Micromirrors can thus be used as scanners for the 3D detection of objects using the known triangulation method. Microscan mirrors find both for the projection of a structured illumination on the object as well as in the light receiver (ie the collector 16 ) for detecting the backscattered light for use.

What is new is that a point-shaped light detector is used for image acquisition in the collector 18 (or light sensor) is used in combination with a two-dimensional oscillating micromirror, which defines the respective "viewing direction" of the detector via its instantaneous deflection 1 Thus, for example, projector-side punctiform light sources such as a laser diode and collector-side punctiform detectors such as photodiodes can be used. It should be noted, however, that in particular the detector-side combination of a vibrating micromirror with a point-shaped light detector is particularly advantageous, since by the two-dimensional vibration, ie the deflection of the mirror in two dimensions for detecting a section on the reference plane, particularly cost-effective, robustness-enhancing and space-saving affects, since in particular the two-dimensional tilting and corresponding control of conventional microscanner mirror consuming and thus costly, mechanically prone to failure and also space-intensive by the use of appropriate control elements.

In order to detect the surface relief of the object to be scanned, a procedure will be used, as explained in more detail below. When using micromirrors, for example for illuminating the object as well as for detecting the backscattered light, is in principle It should be noted that each of the oscillating mirrors is directed to only one point (spot) of the object at any one time. Therefore, preferably, both mirrors should be controlled in such a way that the detector can detect the spot generated by the projector on the surface relief of the object.

Around this generated spot (ie the exposed spot that is in 1 with the reference number 22 respectively. 22 ' The following method can be used to control the microscanner mirrors, as it can be done with the aid of 2 is described. It should be noted here that the described embodiment of a scanner detected by a surface relief of the object reflected light beam with a device according to claim 1, but uses a projector that moves the light beam in only one direction of movement and thus not in the patent claim 8th falls. However, the following procedure will be described in more detail using a microscanner mirror.

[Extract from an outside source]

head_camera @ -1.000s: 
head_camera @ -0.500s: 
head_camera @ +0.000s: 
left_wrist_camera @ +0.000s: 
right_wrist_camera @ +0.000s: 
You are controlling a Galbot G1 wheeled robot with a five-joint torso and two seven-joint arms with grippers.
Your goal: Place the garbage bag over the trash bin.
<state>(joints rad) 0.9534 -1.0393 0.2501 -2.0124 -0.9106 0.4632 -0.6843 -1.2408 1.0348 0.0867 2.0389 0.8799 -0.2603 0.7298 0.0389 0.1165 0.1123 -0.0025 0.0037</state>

The 2 shows a projector 10 for line by line lighting of a section 30 the surface relief of the object to be scanned. Here, the light beam 20 along the deflection angle 32 so over the neckline 30 the surface relief that led the light beam 20 in a lighting line 34 the surface relief illuminated. The height profile results when the surface relief is illuminated in the cutout 30 a trail 36 the points of light 22 and 22 ' , whose horizontal deflection by the collector 16 can be determined. In other words, the light beam can 20 in he y-direction of an in 2 represented coordinate system 38 in the lighting line 34 are guided over the surface relief, wherein a height profile in the z direction to a deflection of the light spots 22 leads in the x-direction. This deflection can be through the collector 16 be recognized that the micromirrors are excited in a two-dimensional vibration such that a scanning of the cutout 30 in the form of a Lissajous figure 40 results in how they are in 2 is shown. This two-dimensional deflection thus results in a pivoting of that point of the cutout 30 who by the (in 2 not shown micromirror of the collector 16 ) is formed on the punctiform light detector.

• 1. Der Spiegel des Projektors wird in nur einer, hier der vertikalen Schwingungsrichtung y ausgelenkt, so dass der Spot 22 eine virtuelle Linie (vertikaler Pfeil bzw. Beleuchtungszeile 34) auf der Referenzebene beschreibt.
• 2. Der Spiegel des Kollektors wird nun derart angeregt, dass auch er in dieser Richtung, vorzugsweise synchron zum Projektor schwingt, d.h. die augenblickliche Höhenposition des projizierten Spots auf der oben genanten Linie „gesehen" wird. Hierfür sollte eine möglichst genaue Übereinstimmung der beiden y-Schwingungen des Mikrospiegels des Projektors sowie des Mikrospiegels des Kollektors in Frequenz, Amplitude und Phase erreicht werden.
• 3. Die virtuelle Linie, d.h. die Beleuchtungszeile 34, wird durch das Oberflächenprofil bzw. das Oberflächenrelief des Objektes in z-Richtung zu einer Kurve 36 verzerrt, die in 2 als Spur sichtbar ist. Dies bewirkt nach dem Triangulationsprinzip auch eine Auslenkung des Spots 22 bzw. 22' in x-Richtung, die detektiert werden kann, indem der Kollektor Mikrospiegel gleichzeitig in horizontale Schwingungen versetzt wird. Wenn hierbei y-Schwingungen beider Spiegel weiter synchron laufen, sollte die gesuchte Spotposition bei der Abtastung in x-Richtung gefunden werden, soweit sie innerhalb des durch die horizontale Amplitude bestimmten Empfangsbereiches liegt.
• 4. Wegen einer Überlagerung von x- und y-Schwingung beschreibt die „Blickrichtung" des Kollektormikrospiegels auf den punktförmigen Lichtdetektor eine Lissajous-Figur, deren Gestalt von dem Verhältnis der Schwingungsfrequenzen in x- und y-Richtung und deren Phasenbeziehung abhängt. Die Ausdehnung der Lissajous-Figur 40 steht dabei im Zusammenhang mit den Schwingungsamplituden in x- und y-Richtung. Für eine Erfassung der Objektdetails ist eine möglichst große Liniendichte in der Lissajous-Figur 40 anzustreben. Um eine derartige Liniendichte der resultierenden Lissajous-Figur 40 zu erreichen, kann auch weiterhin eine Ansteuerung der Spiegelschwingung in x- und y-Richtung erreicht werden, derart, dass beispielsweise mittels einer digitalen Steuerung ein Verhältnis der Schwingungs-Amplituden, der Schwingungs-Phasen und der Schwingungs-Frequenzen über diese Spiegelansteuerung beeinflussbar ist.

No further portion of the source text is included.